The next step was to present the accumulated testimonials to some respectable body for authentication. It was and is the practice in Scotland to have one’s antecedents set forth in Letters Patent known as a diploma stematis or ‘birthbrief’, and quite usual in the seventeenth century to obtain them not from Lyon Court but ‘from local Town Councils (where the proof was less exacting than Lord Lyon’s), but these were usually for the consideration of the patriciate of foreign cities’. William wisely chose the baillies of the Provost and Corporation of Edinburgh, whose pronouncements were sure to carry weight even in Sweden.
Nisbet of that Ilk
Examining just such a birthbrief from 1669, that of one Walter Innes, issued by the City of Aberdeen, Sir Thomas Innes of Learney, himself Lord Lyon, deplored the prominence given in the document to the royal arms, those of the city being entirely absent. One hopes the baillies of Edinburgh were less impudent, but an illustration of the royal arms would no doubt have added gravitas to the resulting document. Helpfully translated into Latin, the birthbrief was signed and sealed by their clerk, William Thomson, on 6 March 1656. Having thus concluded his business in Scotland, William MacDougall returned triumphantly to Sweden and the Letters Patent were in due course registered in the State Archives in Stockholm, where a transcript can still be read today.
Cranstoun of that Ilk
The chronology suggests that Margaret Scott of Buccleuch who is mentioned above was the sister of ‘Wicked Wat’, a notable riever, who was murdered on Edinburgh High Street in 1504, in a feud with the Ker family of which his own mother was a member. The Kers, from whom the MacDougalls had a double descent, are thought to have originated at Criel-sur-Mer in Normandy, a name which in old documents is rendered ‘Ker’ (house). The pronunciation of the name is problematic. According to Admiral Mark Kerr, ‘In Scotland the name rhymes with care. Since many of the family have come to England the pronunciation in this country rhymes with car, which we have entirely submitted to’. Through the Scotts and the Kers, the MacDougalls had a double dose of Scottish royal blood: the Scotts were descended, through his grandson William ‘the Red Douglas’, 2nd Earl of Angus, from the sad, ineffectual King Robert III, baptised as John Stewart, who died of grief in 1406; and the Kers from his ambitious brother Robert, Duke of Albany, who ruled for him and for his son as Regent until his own death in 1420.

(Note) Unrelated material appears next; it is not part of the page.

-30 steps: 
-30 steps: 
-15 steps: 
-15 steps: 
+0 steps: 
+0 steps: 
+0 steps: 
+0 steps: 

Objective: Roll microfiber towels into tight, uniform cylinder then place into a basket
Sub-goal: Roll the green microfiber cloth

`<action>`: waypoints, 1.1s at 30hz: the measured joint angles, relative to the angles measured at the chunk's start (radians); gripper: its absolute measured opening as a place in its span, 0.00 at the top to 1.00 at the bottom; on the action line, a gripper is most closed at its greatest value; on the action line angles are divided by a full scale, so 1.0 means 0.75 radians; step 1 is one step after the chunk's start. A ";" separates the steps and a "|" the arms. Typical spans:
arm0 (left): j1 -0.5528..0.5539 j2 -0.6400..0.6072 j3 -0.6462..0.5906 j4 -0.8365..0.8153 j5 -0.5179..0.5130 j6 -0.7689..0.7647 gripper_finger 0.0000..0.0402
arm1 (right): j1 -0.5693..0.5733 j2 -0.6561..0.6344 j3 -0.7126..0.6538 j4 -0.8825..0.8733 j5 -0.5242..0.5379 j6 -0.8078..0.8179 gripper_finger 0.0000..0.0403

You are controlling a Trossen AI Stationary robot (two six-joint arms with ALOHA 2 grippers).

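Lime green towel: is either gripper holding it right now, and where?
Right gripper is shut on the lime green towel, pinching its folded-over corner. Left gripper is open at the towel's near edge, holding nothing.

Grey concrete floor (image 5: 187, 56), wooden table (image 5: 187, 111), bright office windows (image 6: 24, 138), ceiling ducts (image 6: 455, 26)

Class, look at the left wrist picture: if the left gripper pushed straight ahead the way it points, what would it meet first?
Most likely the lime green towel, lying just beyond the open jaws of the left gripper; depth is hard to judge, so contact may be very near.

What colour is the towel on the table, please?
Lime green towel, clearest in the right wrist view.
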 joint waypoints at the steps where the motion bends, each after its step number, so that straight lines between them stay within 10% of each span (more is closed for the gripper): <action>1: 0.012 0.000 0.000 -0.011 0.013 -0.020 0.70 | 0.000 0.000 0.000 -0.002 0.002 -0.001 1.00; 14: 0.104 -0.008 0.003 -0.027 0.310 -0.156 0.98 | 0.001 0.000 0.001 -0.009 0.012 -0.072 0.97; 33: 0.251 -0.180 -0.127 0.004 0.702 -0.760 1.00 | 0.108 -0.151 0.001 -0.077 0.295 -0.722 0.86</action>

Lorentz Creutz, troll-finder general, by David Klöcker Ehrenstrahl (National Museum, Sweden)
The blood royal of Scotland was thus transmitted to Jakob Duwall’s living descendants who are through the female line, the last male, Fridof Duwall, having died unmarried in 1923. Jakob’s daughter Elsa, for example, married Lorentz, Friherre Creutz (1615 – 1676), a civil servant who in 1669 served on the infamous troll commission in Mora, which in a wave of hysteria interrogated sixty suspects and executed thirteen alleged witches and one man by decapitation, their corpses being burnt at the stake. Bizarrely, without ever having previously put to sea, Creutz was then appointed Admiral-General of the Navy, and perished when his top-heavy flagship, the mighty Kronan, capsized in the middle of a battle.
Their son Lorentz, Friherre Creutz, was Director of Mines in Finland, married to Ebba Maria Fleming, a descendant of King Gustav Vasa’s favourite Erik Fleming. They were succeeded by Claus, a captain of dragoons, married to the daughter of the distinguished general, Bleckert Wachtmeister af Björkö, who led the Swedish right wing to victory at Narva in 1700. Amongst their descendants, through a daughter Ebba who married the Friherre Lybecker, were the Knorrings, a branch of whom settled in Russia in the early 1800s. The fascinating Friherrinan Nadezhda Ivanovna Knorring (1826 – 1895), Dumas fils’s ‘green-eyed siren’, is described by Tolstoy as having ‘driven many men out of their minds’. The author of this memorial is her descendant.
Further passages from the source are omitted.